┌─ Given data

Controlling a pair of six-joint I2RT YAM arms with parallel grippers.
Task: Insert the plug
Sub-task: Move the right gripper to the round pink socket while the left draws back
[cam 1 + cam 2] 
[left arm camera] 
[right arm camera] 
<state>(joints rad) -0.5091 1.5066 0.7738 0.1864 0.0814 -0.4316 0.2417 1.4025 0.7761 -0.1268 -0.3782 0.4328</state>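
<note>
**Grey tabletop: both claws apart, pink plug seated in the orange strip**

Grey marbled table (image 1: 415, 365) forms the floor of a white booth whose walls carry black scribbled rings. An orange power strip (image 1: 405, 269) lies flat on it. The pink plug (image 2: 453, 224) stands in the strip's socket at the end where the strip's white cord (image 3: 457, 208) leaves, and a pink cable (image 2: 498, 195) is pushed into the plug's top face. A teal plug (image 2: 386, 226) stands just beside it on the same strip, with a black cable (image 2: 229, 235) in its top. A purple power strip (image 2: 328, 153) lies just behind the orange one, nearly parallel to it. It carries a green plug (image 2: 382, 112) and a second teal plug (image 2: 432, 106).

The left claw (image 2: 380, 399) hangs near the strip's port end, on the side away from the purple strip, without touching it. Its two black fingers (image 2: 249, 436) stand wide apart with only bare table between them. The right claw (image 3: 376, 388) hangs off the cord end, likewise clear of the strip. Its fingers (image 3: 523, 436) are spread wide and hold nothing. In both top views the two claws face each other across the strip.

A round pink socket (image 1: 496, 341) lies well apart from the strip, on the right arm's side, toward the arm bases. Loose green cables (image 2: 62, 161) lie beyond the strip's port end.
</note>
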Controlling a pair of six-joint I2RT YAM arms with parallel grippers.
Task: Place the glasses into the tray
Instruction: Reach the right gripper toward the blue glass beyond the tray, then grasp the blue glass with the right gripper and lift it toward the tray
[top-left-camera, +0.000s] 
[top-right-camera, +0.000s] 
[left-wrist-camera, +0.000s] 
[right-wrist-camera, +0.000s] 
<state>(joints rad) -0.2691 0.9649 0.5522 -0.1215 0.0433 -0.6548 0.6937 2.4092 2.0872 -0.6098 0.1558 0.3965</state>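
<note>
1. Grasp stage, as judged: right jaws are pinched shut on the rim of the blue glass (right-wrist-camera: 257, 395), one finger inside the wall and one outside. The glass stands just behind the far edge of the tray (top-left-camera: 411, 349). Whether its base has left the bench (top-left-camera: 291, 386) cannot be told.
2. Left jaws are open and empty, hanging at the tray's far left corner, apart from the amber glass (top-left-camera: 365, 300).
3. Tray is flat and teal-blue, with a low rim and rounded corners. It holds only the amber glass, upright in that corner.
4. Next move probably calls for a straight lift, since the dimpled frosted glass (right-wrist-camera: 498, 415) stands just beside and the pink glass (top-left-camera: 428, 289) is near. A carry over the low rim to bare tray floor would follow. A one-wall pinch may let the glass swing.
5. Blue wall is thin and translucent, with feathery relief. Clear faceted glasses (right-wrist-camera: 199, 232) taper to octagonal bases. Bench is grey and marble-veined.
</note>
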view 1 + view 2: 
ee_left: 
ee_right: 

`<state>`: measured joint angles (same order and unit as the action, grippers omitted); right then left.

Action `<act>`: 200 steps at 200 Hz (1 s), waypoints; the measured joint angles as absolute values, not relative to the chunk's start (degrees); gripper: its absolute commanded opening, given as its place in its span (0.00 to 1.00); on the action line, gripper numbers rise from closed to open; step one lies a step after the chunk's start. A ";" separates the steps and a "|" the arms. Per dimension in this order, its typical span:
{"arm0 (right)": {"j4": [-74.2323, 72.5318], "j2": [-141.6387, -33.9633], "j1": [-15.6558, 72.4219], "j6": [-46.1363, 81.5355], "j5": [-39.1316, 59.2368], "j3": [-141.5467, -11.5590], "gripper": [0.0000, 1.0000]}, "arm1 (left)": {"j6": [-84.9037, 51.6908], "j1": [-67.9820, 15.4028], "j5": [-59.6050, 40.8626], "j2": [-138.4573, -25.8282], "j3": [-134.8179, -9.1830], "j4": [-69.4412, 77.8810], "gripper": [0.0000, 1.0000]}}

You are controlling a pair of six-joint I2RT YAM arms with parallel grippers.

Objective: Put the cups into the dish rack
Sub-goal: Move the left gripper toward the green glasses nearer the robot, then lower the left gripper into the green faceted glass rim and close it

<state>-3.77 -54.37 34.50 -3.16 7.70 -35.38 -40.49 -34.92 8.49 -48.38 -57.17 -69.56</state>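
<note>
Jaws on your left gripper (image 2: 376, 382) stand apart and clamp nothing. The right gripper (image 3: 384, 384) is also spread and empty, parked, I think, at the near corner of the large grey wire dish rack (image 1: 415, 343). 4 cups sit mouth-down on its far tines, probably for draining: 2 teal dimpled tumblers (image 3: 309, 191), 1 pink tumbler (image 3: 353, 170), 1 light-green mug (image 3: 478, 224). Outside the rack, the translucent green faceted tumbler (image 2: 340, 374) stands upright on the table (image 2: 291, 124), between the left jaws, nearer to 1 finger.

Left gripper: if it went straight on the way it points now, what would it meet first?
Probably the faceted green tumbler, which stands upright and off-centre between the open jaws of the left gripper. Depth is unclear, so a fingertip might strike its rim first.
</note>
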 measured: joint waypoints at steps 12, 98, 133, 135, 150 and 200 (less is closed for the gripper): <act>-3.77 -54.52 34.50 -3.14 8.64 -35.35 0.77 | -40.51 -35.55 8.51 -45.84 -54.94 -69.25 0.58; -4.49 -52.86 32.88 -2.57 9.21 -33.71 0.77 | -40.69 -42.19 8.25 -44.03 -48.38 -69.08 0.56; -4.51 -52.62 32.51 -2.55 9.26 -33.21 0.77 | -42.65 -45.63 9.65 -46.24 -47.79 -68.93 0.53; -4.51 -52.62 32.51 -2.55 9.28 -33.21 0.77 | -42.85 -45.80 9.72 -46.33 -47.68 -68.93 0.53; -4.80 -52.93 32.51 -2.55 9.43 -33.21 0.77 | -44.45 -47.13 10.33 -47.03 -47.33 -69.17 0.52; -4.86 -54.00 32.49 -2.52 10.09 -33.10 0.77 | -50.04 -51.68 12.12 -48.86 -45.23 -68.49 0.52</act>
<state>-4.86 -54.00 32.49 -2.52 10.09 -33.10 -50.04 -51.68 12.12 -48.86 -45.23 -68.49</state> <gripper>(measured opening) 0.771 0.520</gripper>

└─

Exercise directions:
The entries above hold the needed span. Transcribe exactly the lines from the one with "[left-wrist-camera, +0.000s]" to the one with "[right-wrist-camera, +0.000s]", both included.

Written response:
[left-wrist-camera, +0.000s] 
[right-wrist-camera, +0.000s] 

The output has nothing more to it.